Brief – Filter the listing for lines containing "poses".

Source material –

........

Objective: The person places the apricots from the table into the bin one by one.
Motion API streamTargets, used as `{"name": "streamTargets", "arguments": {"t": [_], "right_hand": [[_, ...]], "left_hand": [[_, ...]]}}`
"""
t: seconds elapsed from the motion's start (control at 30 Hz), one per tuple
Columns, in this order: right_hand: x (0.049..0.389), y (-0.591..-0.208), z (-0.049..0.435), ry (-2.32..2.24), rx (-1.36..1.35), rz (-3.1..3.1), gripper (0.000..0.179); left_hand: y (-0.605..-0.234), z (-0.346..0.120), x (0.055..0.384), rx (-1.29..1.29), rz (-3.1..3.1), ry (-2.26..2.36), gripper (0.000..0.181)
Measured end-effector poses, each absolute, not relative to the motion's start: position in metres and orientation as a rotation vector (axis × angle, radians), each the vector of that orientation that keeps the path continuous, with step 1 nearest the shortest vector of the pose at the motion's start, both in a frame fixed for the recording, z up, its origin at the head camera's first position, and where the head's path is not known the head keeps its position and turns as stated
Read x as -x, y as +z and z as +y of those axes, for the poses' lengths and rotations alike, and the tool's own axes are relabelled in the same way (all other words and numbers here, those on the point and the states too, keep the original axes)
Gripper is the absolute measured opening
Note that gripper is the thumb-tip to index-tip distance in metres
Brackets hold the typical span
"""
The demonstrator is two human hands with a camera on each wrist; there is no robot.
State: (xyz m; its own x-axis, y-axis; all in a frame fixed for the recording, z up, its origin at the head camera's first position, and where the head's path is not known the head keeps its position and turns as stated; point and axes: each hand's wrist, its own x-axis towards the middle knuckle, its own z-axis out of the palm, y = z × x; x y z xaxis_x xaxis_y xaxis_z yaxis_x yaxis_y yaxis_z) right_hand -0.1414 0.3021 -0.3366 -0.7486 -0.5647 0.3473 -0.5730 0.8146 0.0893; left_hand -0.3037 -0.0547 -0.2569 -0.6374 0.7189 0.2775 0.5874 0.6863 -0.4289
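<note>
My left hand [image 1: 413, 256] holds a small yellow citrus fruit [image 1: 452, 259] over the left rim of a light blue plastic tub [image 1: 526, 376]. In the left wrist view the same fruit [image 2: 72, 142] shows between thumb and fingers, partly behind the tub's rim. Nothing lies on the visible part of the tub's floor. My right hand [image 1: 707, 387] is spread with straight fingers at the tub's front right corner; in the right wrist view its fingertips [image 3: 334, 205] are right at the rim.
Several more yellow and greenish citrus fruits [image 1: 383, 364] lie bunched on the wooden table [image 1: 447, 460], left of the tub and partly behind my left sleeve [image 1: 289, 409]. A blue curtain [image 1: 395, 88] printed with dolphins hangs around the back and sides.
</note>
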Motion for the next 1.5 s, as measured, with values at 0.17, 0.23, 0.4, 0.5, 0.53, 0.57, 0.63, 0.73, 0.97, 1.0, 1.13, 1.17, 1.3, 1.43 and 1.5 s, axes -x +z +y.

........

Answer below –
Measured end-effector poses, each absolute, not relative to the motion's start: position in metres and orientation as a rotation vector (axis × angle, radians), each the vector of that orientation that keeps the path continuous, with step 1 nearest the shortest vector of the pose at the motion's start, both in a frame fixed for the recording, z up, its origin at the head camera's first position, and where the head's path is not known the head keeps its position and turns as stated
Read x as -x, y as +z and z as +y of those axes, for the poses' lengths and rotations alike, and the tool's own axes are relabelled in the same way (all other words and numbers here, those on the point and the states too, keep the original axes)

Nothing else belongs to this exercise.